News of her death sparked protests outside the hospital and spread across the country. Analysts said the death of the Iranian resonated because Amini was not a political activist or journalist — just a young woman living her own life. In that sense, some have likened the death and the ensuing uproar to the case of George Floyd, the black man who died at the hands of U.S. police in 2020, causing unrest across the country.
“It’s about her being a young woman and a completely ordinary person,” said Azadeh Pourzand, an Iranian researcher at the School of Oriental and Asian Studies in London and a former Tehran resident. “Every one of us has been to Vozara at least once. Every Iranian woman in Tehran has been brought to Vozara because of the veil. So that resonated with a lot of people.”
Senior Iranian officials have called for an investigation into the young woman’s death, but have also claimed she fell on her own, possibly due to a congenital disorder, a claim her father has rejected.

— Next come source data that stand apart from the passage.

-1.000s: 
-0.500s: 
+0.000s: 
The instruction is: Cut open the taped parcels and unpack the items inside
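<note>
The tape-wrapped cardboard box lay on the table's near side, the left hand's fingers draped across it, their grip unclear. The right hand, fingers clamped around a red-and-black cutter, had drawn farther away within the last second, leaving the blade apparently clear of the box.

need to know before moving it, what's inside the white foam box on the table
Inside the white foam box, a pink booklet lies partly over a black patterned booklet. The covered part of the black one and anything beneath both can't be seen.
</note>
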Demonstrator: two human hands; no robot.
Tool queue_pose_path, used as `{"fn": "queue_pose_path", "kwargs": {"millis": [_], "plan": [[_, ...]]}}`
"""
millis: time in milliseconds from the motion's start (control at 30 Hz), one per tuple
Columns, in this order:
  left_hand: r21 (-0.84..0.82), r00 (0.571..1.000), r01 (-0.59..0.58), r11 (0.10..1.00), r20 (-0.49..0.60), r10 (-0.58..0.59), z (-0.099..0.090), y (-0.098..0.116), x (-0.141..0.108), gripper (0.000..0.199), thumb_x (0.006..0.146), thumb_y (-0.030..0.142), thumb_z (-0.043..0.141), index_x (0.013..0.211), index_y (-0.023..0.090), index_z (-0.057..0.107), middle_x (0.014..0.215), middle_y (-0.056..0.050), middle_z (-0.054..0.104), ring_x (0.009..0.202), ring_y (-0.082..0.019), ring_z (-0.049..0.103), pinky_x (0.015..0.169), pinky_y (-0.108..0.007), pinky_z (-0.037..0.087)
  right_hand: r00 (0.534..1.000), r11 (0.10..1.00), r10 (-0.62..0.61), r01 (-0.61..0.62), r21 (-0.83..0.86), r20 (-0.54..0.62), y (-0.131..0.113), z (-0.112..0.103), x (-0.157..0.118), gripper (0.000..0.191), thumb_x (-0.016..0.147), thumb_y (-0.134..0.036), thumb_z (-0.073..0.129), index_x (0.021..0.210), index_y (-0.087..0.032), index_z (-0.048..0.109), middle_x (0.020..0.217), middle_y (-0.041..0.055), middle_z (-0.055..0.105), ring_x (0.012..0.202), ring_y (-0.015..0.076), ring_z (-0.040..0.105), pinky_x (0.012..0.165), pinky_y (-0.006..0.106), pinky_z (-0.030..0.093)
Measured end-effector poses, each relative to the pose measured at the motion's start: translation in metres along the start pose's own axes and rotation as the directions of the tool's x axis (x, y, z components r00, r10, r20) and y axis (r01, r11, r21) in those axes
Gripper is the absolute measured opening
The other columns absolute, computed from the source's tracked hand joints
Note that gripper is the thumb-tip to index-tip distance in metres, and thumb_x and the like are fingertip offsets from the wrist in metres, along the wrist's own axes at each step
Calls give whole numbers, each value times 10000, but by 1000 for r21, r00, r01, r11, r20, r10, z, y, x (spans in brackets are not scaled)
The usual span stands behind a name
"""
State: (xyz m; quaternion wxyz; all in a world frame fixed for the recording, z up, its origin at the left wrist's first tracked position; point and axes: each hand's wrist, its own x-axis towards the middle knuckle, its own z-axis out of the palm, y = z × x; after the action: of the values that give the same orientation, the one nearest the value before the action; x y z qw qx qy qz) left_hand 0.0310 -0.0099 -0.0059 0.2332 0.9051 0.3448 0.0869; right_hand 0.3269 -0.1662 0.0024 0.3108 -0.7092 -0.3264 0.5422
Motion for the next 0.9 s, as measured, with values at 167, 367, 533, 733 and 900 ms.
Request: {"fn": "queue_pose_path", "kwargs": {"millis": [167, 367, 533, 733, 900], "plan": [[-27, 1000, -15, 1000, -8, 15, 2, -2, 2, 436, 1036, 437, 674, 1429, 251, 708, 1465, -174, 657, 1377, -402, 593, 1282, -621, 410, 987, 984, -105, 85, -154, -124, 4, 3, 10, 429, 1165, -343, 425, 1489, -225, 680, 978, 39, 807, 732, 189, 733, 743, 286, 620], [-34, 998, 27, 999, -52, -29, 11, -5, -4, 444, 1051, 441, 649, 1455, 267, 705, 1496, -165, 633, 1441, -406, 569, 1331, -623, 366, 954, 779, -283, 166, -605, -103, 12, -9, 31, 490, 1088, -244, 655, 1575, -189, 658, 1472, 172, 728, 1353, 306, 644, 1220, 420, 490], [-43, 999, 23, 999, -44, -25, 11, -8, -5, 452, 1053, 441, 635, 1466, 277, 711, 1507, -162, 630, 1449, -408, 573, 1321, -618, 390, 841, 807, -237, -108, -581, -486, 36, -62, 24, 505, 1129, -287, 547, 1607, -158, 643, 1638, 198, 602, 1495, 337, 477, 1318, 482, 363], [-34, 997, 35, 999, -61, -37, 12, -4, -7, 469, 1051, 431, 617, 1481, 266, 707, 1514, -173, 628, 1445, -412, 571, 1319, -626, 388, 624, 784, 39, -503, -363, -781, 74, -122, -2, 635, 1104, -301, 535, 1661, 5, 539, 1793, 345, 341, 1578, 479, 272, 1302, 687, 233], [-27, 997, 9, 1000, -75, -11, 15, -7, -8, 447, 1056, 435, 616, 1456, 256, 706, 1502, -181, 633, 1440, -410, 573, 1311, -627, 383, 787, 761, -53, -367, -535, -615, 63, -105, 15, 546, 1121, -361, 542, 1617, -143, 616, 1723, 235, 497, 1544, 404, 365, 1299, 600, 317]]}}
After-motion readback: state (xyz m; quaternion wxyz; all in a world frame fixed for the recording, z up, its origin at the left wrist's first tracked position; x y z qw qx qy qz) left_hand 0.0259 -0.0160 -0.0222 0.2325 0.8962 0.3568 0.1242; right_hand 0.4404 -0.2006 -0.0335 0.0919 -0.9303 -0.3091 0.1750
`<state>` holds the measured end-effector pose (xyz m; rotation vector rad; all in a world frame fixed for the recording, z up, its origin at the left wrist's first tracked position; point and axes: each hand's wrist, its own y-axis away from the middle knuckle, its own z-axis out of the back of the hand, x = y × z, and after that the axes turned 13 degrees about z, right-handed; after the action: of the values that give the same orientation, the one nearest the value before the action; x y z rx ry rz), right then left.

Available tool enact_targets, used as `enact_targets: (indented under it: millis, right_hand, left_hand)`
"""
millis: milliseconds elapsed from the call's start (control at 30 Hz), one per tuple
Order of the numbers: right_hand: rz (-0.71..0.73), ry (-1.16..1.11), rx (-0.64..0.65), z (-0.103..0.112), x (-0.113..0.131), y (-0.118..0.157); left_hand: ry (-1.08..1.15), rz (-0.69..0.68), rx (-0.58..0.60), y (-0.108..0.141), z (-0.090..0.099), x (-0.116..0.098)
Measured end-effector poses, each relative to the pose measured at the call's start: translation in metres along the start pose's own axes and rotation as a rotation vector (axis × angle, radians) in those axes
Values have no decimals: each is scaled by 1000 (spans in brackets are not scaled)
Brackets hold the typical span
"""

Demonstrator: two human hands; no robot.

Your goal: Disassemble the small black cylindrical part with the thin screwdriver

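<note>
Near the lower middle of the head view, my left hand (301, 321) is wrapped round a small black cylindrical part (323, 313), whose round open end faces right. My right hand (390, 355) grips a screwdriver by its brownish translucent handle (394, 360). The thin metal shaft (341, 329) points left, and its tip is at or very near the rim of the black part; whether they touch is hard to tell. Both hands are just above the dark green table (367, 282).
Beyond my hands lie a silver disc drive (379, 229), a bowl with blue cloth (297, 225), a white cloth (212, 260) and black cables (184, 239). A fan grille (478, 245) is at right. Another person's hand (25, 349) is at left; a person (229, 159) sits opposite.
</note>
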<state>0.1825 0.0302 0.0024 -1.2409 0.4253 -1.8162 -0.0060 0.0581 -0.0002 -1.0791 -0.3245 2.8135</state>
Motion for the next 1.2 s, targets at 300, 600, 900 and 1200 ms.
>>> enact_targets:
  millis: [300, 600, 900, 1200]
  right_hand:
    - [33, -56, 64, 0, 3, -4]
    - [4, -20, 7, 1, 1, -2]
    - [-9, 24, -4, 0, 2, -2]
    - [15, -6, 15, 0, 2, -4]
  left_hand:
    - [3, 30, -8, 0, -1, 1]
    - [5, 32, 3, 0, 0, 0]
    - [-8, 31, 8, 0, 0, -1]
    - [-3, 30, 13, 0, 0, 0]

The family’s outspokenness was also unusual, and may have contributed to the gelling of the movement around Amini’s career. Often, regime officials threaten or encourage victims’ families to keep them silent. The Amini family refused to succumb to pressure to remain silent, while also showing political savvy by talking to domestic media rather than foreign satellite channels.
“They said Martha had heart disease and epilepsy, and I was her father and raised her for 22 years, and I said loudly that Martha had no disease and was very healthy,” Mr Amini told Ruida 24“Those who beat my daughter should be judged. I will not let my daughter’s blood be trampled on.”

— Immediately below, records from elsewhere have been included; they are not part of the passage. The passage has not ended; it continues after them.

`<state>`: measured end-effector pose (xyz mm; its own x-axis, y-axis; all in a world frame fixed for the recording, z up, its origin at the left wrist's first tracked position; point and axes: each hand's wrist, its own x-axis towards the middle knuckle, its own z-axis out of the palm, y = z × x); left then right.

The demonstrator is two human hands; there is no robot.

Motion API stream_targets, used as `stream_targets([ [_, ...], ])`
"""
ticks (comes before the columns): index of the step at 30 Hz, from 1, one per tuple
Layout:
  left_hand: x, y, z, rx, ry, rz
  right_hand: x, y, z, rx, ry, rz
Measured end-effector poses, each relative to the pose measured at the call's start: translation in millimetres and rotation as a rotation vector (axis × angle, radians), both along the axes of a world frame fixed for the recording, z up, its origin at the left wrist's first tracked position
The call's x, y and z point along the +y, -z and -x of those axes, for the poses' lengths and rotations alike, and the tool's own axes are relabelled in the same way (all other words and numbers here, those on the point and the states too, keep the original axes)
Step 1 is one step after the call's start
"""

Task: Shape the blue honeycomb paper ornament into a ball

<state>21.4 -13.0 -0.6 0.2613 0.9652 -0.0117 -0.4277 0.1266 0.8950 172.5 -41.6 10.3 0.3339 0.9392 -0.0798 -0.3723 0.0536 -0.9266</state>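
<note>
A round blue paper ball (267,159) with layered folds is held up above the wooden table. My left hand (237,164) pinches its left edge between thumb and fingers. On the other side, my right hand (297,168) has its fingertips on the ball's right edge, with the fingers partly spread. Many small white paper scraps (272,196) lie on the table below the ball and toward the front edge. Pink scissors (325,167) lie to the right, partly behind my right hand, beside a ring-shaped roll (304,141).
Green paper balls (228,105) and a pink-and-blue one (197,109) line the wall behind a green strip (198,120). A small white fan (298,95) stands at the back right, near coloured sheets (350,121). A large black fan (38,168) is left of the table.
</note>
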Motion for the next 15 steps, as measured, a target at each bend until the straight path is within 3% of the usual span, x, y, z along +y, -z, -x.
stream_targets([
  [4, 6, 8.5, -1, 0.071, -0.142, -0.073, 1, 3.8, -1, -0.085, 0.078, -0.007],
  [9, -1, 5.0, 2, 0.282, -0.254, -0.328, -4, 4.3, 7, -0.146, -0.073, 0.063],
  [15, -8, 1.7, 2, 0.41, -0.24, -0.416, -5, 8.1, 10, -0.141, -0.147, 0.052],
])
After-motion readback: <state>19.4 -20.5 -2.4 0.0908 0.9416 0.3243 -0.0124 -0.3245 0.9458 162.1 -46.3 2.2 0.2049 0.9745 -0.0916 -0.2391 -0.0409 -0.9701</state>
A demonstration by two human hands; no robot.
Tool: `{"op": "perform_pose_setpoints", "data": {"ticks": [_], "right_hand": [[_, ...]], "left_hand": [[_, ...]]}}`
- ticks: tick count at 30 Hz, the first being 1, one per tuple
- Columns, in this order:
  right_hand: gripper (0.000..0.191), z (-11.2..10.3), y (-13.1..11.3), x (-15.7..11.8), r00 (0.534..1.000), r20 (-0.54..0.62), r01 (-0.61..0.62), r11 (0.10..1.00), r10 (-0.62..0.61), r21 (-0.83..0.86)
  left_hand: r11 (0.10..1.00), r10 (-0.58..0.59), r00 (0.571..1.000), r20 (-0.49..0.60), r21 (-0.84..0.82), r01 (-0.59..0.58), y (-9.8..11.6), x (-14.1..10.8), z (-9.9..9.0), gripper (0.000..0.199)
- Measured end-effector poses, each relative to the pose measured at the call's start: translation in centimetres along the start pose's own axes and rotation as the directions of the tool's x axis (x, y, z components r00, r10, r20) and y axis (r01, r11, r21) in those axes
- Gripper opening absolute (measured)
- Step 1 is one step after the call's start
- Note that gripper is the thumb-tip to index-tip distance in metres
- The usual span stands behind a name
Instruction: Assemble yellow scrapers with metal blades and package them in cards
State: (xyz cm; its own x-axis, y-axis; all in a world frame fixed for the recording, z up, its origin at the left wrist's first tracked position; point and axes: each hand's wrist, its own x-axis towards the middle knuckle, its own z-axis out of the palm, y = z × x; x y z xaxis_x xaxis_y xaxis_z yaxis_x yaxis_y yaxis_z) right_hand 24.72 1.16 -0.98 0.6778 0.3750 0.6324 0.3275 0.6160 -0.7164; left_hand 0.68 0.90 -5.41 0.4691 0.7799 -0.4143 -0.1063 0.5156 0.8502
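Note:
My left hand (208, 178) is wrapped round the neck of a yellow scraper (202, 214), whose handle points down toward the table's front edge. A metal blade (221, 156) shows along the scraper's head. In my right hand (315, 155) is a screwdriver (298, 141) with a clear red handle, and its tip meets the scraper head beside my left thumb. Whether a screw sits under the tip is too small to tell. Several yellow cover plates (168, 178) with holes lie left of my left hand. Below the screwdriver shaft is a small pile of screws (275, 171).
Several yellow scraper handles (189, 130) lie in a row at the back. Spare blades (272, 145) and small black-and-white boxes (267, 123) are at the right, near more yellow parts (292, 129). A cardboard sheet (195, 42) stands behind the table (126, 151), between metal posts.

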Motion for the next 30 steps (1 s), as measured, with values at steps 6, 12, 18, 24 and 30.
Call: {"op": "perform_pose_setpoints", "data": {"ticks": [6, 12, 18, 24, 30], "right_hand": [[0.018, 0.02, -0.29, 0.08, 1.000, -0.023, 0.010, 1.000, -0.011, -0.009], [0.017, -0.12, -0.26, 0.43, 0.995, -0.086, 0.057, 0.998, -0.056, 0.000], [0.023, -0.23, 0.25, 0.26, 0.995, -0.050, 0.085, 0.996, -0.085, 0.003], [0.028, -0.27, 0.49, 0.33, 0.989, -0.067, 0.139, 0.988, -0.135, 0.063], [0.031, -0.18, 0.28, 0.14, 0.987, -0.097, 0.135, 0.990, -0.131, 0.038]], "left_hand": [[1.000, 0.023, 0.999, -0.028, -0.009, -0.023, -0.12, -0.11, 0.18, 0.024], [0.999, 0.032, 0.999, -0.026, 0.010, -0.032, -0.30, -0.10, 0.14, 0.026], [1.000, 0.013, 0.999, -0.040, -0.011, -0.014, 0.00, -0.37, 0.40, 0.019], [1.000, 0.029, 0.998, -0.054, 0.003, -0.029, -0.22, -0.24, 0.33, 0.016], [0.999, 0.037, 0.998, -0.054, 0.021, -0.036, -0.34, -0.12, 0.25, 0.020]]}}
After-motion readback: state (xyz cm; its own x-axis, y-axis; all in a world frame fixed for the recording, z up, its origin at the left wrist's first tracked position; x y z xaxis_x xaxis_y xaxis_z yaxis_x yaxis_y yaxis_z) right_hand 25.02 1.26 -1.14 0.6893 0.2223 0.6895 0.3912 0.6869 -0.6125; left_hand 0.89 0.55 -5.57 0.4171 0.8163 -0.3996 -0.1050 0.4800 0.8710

Mr Raisi, who has admitted a role in the mass executions of thousands of political prisoners in the late 1980s, is already a controversial figure in the West and has often been shunned in international forums. Although he plans to meet with EU officials on the sidelines of the UN General Assembly this month, the latest unrest could boost his reputation.
“If a meeting between Raisi and any Western leader is considered, it will make it less of a priority and he will become more harmful,” said Aniseh Bassiri Tabrizi of the Royal United Services Institute. “The protests will hinder Iran. Contacts or bilateral relations with European leaders.”
Some Iranian activists have urged the West to take a tougher stance on Iran over Amini’s death. Both the White House and the U.S. State Department issued condemnations. Many are outraged that Mr Lacey will appear at the UN, while others have called for an end to talks to revive the Joint Comprehensive Plan of Action (JCPOA), a nuclear deal that would ease sanctions on Iran in exchange for curbs on its atomic technology Program.
“They are murderers – you can’t sit at the table and negotiate and talk to them,” Darya Safai, a member of the Belgian parliament, said in an interview. “JCPOA and talking to ayatollahs is impossible. We cannot give them the tools to survive.”
Ms Tabrizi said she suspected the killings or the ensuing riots would affect efforts to restore the JCPOA, which appeared to be in trouble anyway. In any case, Iranians probably won’t look to international help for help.
“The beauty of Iran today is that women don’t wait for a savior,” Ms Pourzand said. “They know very well that they are on their own and have to control their own destiny.”